ABOUT THIS TASK: Leaving the images aside, transcribe all the data below exactly.
■ ■ ■ ■
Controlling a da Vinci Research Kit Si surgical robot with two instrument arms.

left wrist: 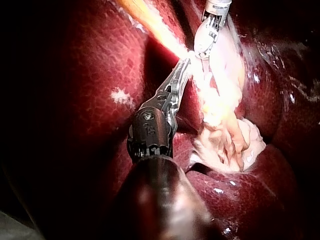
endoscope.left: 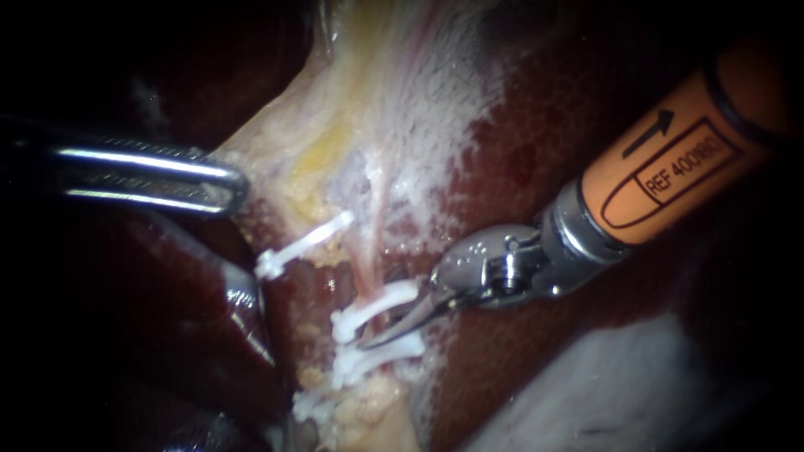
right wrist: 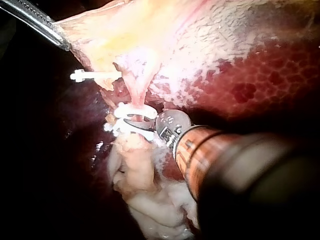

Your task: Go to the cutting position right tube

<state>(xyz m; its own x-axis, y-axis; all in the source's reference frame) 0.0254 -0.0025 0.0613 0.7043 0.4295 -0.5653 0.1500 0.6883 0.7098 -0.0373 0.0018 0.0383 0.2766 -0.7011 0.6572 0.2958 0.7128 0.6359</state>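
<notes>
The right tube (endoscope.left: 366,268) is a thin pink strand running down from the pale gallbladder (endoscope.left: 377,100) into two white clips, an upper clip (endoscope.left: 377,303) and a lower clip (endoscope.left: 368,358). My right instrument (endoscope.left: 394,326), on an orange shaft, has curved blades standing open in the gap between those two clips, around the tube; the right wrist view shows the same (right wrist: 136,125). Further left, a third clip (endoscope.left: 301,243) sits on the left tube. My left instrument (endoscope.left: 230,186) is shut on the gallbladder's edge and holds it stretched leftward.
Dark red liver (endoscope.left: 569,109) surrounds the site. A white gauze-like mass (endoscope.left: 620,393) lies at the lower right. Yellowish fatty tissue (endoscope.left: 377,414) and one more white clip (endoscope.left: 314,406) sit below the clipped tube.
</notes>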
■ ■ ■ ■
EXERCISE OUTPUT:
Controlling a da Vinci Research Kit Si surgical robot with two instrument arms.

left wrist: 
endoscope.left: 
right wrist: 

Your task: Go to the cutting position right tube

<state>(xyz m; its own x-axis, y-axis; all in the source's reference frame) 0.0254 -0.0025 0.0613 0.7043 0.4295 -0.5653 0.1500 0.6883 0.7098 -0.0373 0.0018 0.0383 0.2766 -0.7011 0.6572 0.2958 0.7128 0.6359</state>
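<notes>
The right tube (endoscope.left: 366,268) is a thin pink strand running down from the pale gallbladder (endoscope.left: 377,100) into two white clips, an upper clip (endoscope.left: 377,303) and a lower clip (endoscope.left: 368,358). My right instrument (endoscope.left: 394,326), on an orange shaft, has curved blades standing open in the gap between those two clips, around the tube; the right wrist view shows the same (right wrist: 136,125). Further left, a third clip (endoscope.left: 301,243) sits on the left tube. My left instrument (endoscope.left: 230,186) is shut on the gallbladder's edge and holds it stretched leftward.
Dark red liver (endoscope.left: 569,109) surrounds the site. A white gauze-like mass (endoscope.left: 620,393) lies at the lower right. Yellowish fatty tissue (endoscope.left: 377,414) and one more white clip (endoscope.left: 314,406) sit below the clipped tube.
</notes>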

This exercise is done.